> **Exercise brief**
Would you please output, word for word, the span of the listing below that opens on the line containing "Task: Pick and" and closes on the line containing "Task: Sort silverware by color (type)"? Include both ends and nothing more.

> **Stored data**
● ● ● ● ● ● ●

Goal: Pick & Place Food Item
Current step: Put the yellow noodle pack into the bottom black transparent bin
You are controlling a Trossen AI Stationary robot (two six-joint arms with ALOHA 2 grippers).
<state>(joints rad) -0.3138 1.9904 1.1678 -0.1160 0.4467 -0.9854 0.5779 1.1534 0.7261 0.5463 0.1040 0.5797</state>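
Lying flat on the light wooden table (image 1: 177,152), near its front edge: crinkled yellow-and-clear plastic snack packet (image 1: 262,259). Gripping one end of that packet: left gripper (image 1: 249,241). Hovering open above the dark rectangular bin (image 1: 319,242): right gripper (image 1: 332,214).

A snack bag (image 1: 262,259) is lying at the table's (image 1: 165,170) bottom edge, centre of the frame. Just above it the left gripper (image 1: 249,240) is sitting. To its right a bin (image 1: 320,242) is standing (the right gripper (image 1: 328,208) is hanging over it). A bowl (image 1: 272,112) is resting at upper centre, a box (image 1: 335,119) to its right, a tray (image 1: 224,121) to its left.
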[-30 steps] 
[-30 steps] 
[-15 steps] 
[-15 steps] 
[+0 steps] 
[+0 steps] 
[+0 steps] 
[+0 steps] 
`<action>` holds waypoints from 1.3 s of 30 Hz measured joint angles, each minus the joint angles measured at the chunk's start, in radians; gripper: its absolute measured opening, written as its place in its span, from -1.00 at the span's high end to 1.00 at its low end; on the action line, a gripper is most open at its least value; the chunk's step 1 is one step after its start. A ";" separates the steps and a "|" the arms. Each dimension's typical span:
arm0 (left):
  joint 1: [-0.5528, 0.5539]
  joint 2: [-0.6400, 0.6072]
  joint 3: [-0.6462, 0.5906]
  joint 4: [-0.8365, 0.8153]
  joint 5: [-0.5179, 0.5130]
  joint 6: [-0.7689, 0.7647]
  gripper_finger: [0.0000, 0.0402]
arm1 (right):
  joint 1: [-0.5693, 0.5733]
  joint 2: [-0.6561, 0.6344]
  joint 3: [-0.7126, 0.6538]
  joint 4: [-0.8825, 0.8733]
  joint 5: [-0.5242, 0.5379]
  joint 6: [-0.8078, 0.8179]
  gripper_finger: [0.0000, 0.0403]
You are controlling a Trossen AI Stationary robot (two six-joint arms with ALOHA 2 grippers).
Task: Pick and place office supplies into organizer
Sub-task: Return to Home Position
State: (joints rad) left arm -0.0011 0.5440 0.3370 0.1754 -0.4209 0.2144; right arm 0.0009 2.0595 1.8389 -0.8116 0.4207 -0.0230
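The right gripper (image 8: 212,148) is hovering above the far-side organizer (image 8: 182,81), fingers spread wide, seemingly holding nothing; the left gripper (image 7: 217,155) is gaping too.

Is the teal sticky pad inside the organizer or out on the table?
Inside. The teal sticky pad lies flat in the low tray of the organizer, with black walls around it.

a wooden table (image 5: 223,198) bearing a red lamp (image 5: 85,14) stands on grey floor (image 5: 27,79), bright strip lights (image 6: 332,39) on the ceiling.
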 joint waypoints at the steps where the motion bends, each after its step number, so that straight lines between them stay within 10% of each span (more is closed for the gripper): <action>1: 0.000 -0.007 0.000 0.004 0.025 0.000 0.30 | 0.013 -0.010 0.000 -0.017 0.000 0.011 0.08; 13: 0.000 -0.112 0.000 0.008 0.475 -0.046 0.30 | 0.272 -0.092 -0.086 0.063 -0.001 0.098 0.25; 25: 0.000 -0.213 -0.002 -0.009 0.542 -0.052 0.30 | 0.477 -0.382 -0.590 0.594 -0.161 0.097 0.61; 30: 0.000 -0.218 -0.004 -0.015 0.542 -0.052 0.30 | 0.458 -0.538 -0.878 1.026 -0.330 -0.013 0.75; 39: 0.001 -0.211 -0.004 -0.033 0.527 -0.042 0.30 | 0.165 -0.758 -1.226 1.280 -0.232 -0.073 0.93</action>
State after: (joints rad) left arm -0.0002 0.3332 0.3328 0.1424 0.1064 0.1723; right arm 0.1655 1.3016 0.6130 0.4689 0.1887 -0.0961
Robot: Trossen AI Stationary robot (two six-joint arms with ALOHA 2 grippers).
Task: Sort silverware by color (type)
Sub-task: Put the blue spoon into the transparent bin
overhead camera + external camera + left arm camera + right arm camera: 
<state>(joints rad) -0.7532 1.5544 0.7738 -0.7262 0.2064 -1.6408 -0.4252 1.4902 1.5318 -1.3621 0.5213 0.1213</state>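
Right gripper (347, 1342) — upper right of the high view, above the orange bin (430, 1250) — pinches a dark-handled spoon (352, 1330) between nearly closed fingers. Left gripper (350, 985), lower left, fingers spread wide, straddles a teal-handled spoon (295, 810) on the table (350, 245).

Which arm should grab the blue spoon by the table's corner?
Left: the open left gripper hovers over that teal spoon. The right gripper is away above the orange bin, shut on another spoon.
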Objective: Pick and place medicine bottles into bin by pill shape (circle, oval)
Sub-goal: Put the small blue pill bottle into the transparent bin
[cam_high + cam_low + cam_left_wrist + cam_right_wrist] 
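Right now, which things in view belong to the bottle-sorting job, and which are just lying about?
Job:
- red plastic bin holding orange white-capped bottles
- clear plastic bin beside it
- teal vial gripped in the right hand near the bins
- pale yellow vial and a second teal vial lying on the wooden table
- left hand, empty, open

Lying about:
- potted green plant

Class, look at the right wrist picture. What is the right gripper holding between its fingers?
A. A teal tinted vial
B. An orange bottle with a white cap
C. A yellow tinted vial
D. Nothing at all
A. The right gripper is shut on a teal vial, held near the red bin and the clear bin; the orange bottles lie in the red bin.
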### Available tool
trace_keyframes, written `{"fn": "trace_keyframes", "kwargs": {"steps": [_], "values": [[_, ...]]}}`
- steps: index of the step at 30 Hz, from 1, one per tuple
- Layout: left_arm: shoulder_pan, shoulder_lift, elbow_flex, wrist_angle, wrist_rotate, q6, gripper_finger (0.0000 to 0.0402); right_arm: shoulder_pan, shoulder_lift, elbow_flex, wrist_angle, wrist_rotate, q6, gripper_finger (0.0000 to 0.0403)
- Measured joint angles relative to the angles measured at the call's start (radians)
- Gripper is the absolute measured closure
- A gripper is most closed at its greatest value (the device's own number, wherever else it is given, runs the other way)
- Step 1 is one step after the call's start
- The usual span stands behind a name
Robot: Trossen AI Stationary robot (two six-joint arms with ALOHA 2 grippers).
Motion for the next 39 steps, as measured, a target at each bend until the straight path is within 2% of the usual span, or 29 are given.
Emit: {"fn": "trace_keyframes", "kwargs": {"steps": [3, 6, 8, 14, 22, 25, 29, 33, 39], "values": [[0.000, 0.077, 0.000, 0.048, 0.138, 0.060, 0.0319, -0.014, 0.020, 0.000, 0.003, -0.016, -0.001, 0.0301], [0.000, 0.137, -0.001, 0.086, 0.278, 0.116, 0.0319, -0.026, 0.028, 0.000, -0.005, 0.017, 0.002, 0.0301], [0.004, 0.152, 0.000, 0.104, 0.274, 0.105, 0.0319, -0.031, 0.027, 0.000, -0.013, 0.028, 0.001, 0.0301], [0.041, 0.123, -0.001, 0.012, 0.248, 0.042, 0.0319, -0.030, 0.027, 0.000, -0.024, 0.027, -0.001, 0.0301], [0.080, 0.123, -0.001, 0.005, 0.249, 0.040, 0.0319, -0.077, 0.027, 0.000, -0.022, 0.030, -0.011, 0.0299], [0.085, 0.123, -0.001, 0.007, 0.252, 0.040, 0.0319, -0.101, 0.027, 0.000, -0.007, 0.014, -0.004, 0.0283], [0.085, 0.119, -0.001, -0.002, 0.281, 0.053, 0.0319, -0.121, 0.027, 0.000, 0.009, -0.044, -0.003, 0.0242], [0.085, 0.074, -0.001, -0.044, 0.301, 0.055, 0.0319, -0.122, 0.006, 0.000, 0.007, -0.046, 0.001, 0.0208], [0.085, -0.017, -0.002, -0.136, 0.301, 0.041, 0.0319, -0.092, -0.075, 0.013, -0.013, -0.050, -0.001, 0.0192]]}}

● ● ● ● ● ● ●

> **Written solution**
Task: Pick and place office supplies into organizer
Sub-task: Return to Home Position
State: (joints rad) left arm -0.0011 0.5440 0.3370 0.1754 -0.4209 0.2144; right arm 0.0009 2.0595 1.8389 -0.8116 0.4207 -0.0230
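The right gripper (image 8: 212,148) is hovering above the far-side organizer (image 8: 182,81), fingers spread wide, seemingly holding nothing; the left gripper (image 7: 217,155) is gaping too.

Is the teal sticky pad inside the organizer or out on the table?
Inside. The teal sticky pad lies flat in the low tray of the organizer, with black walls around it.

a wooden table (image 5: 223,198) bearing a red lamp (image 5: 85,14) stands on grey floor (image 5: 27,79), bright strip lights (image 6: 332,39) on the ceiling.
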 joint waypoints at the steps where the motion bends, each after its step number, so that straight lines between them stay within 10% of each span (more is closed for the gripper): <action>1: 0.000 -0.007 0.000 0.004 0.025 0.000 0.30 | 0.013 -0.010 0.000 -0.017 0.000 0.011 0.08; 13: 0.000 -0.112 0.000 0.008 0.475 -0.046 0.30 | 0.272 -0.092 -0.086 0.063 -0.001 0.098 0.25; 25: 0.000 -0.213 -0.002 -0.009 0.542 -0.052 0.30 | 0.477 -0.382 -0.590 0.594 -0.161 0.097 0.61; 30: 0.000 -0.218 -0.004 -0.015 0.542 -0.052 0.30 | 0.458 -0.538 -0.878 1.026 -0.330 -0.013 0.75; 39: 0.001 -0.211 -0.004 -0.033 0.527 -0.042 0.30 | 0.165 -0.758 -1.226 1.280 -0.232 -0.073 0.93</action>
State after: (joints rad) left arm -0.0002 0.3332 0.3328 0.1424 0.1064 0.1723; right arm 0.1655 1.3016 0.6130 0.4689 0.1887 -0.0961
Robot: Trossen AI Stationary robot (two six-joint arms with ALOHA 2 grippers).
Task: Sort silverware by color (type)

No more work is required for the exercise.